Exercise details
This exercise calls for the data below to be retyped exactly, minus any images.

Provided data
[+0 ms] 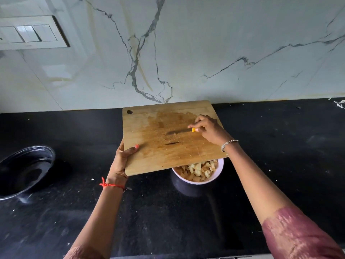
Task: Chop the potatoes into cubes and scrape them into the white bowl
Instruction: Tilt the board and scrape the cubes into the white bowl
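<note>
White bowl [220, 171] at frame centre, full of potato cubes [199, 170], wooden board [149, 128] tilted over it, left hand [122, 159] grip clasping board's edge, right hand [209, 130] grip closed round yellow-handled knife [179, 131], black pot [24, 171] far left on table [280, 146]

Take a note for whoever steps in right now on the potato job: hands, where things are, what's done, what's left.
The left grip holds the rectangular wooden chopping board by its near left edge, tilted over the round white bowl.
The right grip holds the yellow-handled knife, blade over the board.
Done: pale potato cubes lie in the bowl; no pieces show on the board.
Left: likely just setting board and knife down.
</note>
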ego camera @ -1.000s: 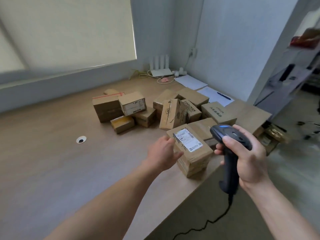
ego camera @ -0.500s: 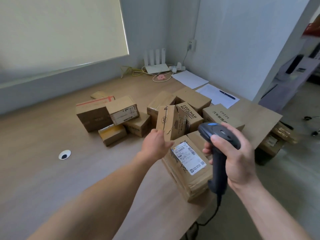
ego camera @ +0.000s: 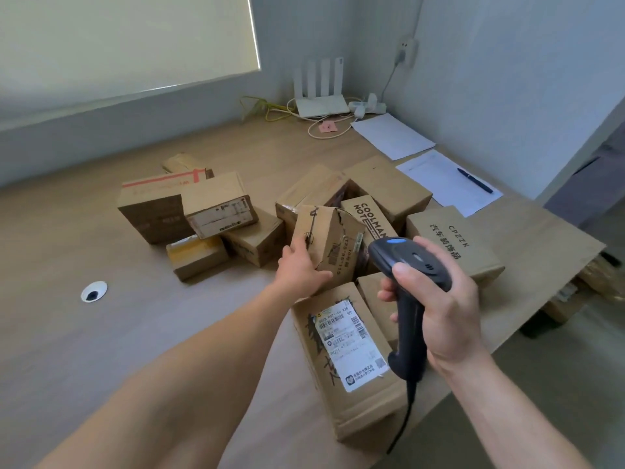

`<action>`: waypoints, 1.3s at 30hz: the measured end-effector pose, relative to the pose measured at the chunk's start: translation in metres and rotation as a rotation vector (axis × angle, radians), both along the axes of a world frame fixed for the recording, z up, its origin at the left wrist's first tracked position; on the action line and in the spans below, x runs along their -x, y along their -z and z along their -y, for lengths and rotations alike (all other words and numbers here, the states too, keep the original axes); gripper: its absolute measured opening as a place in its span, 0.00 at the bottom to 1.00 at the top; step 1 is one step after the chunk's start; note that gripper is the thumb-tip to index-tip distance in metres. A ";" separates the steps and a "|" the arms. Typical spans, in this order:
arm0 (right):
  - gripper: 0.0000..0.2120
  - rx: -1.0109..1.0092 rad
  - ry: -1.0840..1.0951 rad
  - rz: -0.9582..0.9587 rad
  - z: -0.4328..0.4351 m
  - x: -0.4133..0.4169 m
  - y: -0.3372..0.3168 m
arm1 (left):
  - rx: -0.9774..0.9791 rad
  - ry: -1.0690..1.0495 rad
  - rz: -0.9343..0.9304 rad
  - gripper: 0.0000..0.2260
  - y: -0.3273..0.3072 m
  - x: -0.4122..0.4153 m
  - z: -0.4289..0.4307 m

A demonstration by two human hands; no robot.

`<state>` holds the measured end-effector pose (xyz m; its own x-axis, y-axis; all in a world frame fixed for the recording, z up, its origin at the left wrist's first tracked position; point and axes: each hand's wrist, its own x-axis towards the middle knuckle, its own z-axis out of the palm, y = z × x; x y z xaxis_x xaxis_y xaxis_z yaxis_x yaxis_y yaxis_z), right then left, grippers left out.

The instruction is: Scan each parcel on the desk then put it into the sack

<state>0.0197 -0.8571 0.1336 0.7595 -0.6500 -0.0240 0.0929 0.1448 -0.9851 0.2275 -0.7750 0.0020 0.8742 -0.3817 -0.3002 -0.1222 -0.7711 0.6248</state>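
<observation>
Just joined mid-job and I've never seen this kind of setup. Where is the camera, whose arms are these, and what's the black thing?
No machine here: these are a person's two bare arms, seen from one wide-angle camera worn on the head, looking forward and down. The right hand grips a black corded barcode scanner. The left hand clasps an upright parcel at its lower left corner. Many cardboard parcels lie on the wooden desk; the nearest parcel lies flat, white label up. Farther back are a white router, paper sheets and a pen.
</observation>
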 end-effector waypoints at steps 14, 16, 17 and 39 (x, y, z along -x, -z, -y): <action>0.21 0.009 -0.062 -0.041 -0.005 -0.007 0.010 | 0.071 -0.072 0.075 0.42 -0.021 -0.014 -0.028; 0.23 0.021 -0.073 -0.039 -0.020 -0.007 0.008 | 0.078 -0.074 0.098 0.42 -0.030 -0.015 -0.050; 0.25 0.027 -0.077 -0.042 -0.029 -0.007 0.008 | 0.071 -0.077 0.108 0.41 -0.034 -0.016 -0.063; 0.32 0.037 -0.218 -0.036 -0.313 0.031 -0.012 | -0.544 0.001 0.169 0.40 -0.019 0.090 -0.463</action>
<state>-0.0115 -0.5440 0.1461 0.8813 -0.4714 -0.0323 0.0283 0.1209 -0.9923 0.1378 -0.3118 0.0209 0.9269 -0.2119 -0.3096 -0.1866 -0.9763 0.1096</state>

Written response
[+0 ms] 
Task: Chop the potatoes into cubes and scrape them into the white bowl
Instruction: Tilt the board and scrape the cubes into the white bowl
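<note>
White bowl [220, 171] at frame centre, full of potato cubes [199, 170], wooden board [149, 128] tilted over it, left hand [122, 159] grip clasping board's edge, right hand [209, 130] grip closed round yellow-handled knife [179, 131], black pot [24, 171] far left on table [280, 146]

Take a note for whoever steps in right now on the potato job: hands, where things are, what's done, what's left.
The left grip holds the rectangular wooden chopping board by its near left edge, tilted over the round white bowl.
The right grip holds the yellow-handled knife, blade over the board.
Done: pale potato cubes lie in the bowl; no pieces show on the board.
Left: likely just setting board and knife down.
</note>
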ego camera @ -1.000s: 
ego camera @ -0.500s: 
ego camera @ +0.000s: 

`<action>`: waypoints, 1.3s at 30hz: the measured end-effector pose, relative to the pose measured at the chunk's start: translation in metres and rotation as a rotation vector (axis × angle, radians), both along the axes of a world frame fixed for the recording, z up, its origin at the left wrist's first tracked position; on the action line and in the spans below, x runs along their -x, y along their -z and z along their -y, for lengths and rotations alike (all other words and numbers here, the states too, keep the original axes); gripper: its absolute measured opening as a place in its span, 0.00 at the bottom to 1.00 at the top; step 1 is one step after the chunk's start; note that gripper is the thumb-tip to index-tip distance in metres. A ";" separates the steps and a "|" the arms. Typical spans, in this order:
arm0 (right):
  - gripper: 0.0000..0.2120
  - rx: -1.0109..1.0092 rad
  - ry: -1.0840..1.0951 rad
  - rz: -0.9582..0.9587 rad
  - z: -0.4328..0.4351 m
  - x: -0.4133..0.4169 m
  - y: -0.3372..0.3168 m
arm1 (left):
  - rx: -0.9774..0.9791 rad
  - ry: -1.0690..1.0495 rad
  - rz: -0.9343..0.9304 rad
  - gripper: 0.0000..0.2260
  - y: -0.3273..0.3072 m
  - x: -0.4122..0.4153 m
  - z: -0.4289..0.4307 m

A demonstration by two human hands; no robot.

`<state>` holds the measured end-effector pose (xyz m; its own x-axis, y-axis; all in a world frame fixed for the recording, z up, its origin at the left wrist's first tracked position; point and axes: each hand's wrist, its own x-axis towards the middle knuckle, its own z-axis out of the palm, y = z × x; x y z xaxis_x xaxis_y xaxis_z yaxis_x yaxis_y yaxis_z), right then left, grippers left out.

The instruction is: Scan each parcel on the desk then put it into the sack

<state>0.0197 -0.8571 0.1336 0.7595 -0.6500 -0.0240 0.0929 0.1448 -0.9851 0.2275 -0.7750 0.0020 0.8742 -0.3817 -0.3002 -0.1222 -0.7711 0.6248</state>
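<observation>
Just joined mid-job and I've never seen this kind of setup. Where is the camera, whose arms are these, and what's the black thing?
No machine here: these are a person's two bare arms, seen from one wide-angle camera worn on the head, looking forward and down. The right hand grips a black corded barcode scanner. The left hand clasps an upright parcel at its lower left corner. Many cardboard parcels lie on the wooden desk; the nearest parcel lies flat, white label up. Farther back are a white router, paper sheets and a pen.
</observation>
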 end-effector waypoints at steps 14, 16, 17 and 39 (x, y, z along -x, -z, -y): <action>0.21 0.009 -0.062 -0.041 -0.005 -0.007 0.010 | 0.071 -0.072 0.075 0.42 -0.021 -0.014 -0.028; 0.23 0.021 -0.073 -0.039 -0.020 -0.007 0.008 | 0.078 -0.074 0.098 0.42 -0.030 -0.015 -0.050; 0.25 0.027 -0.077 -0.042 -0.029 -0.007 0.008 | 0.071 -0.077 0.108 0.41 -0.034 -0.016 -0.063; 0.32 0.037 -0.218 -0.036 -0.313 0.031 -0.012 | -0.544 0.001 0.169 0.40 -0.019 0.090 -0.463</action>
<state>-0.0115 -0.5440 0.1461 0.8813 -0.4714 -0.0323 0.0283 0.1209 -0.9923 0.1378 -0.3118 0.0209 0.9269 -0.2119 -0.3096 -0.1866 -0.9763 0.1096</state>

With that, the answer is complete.